### What you will do
Would you show every line from the records that holds "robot"?

Start of Given data

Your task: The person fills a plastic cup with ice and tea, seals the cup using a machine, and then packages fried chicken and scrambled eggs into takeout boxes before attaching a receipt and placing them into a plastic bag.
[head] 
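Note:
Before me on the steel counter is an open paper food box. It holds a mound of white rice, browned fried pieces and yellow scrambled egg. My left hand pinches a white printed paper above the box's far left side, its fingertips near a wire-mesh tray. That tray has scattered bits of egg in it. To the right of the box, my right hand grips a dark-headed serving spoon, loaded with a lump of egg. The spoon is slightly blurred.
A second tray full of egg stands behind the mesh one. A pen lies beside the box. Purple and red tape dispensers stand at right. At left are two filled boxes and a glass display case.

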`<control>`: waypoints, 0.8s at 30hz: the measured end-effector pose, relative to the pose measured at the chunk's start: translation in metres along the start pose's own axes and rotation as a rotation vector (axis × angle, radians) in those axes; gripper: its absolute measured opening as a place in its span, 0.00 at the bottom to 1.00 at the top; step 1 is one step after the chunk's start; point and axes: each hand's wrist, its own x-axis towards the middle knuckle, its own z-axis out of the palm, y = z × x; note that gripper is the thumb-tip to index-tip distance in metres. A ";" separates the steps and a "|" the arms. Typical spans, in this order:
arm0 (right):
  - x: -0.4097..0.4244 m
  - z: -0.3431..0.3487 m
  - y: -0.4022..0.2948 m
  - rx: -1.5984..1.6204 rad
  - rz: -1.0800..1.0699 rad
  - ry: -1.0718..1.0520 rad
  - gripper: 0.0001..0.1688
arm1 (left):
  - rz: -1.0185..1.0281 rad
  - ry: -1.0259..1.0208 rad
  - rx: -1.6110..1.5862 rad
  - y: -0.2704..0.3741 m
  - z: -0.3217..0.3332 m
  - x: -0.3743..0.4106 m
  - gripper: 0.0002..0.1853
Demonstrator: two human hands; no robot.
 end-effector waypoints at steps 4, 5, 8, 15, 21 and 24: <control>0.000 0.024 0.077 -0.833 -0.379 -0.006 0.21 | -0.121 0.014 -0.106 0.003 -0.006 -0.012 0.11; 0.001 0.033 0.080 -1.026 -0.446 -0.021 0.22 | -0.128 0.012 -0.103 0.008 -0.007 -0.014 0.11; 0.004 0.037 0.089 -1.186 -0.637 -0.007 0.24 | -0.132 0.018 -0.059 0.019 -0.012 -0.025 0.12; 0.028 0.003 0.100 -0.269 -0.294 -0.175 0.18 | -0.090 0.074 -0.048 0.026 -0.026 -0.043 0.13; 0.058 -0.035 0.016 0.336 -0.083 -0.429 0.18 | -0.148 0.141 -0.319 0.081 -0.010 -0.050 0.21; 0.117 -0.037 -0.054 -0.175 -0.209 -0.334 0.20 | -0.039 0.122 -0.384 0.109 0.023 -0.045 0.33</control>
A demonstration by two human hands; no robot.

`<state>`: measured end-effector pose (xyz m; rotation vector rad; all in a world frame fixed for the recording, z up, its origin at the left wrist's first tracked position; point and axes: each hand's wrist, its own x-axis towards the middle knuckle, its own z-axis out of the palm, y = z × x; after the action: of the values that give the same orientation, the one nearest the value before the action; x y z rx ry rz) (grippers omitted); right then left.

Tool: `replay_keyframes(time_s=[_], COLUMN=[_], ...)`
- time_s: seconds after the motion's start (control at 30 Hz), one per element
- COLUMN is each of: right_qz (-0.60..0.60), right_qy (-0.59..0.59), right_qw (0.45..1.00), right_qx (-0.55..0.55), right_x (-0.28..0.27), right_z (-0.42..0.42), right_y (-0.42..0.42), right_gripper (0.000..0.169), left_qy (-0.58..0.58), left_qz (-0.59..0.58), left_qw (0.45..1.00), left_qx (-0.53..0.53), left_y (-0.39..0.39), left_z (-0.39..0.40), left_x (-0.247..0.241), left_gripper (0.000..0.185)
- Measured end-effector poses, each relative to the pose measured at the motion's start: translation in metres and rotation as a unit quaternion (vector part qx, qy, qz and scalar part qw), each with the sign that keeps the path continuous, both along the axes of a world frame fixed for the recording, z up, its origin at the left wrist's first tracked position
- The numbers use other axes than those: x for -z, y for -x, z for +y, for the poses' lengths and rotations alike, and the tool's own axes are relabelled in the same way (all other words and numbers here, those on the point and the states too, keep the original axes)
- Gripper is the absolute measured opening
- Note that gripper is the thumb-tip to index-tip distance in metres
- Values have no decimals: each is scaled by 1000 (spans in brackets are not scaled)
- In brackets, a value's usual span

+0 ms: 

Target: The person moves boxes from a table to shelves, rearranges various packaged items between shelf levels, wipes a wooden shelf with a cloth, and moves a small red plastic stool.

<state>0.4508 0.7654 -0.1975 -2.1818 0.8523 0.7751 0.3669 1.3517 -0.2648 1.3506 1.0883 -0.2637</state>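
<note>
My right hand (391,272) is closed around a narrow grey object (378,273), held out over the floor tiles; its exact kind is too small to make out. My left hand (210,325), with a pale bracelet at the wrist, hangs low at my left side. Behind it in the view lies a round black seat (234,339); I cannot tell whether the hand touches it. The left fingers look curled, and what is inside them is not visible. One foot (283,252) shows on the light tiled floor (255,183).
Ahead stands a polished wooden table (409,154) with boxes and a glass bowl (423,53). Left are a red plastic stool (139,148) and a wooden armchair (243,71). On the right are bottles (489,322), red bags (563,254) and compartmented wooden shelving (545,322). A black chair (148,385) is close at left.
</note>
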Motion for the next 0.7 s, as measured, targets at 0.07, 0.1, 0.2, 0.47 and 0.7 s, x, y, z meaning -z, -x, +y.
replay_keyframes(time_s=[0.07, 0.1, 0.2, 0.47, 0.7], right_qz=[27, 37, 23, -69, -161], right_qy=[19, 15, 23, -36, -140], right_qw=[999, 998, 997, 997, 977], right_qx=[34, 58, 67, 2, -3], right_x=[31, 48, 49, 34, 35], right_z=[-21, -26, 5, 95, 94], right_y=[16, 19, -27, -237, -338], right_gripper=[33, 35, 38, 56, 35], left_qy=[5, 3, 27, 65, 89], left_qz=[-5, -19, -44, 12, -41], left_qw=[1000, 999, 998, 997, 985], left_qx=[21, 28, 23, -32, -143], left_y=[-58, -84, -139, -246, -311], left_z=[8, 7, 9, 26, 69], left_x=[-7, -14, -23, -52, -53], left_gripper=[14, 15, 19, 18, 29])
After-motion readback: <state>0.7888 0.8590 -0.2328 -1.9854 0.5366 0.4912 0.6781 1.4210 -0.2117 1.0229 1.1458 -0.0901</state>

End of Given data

### Solution to the exercise
Demonstrator: two human hands; no robot.
A demonstration by two human hands; no robot.

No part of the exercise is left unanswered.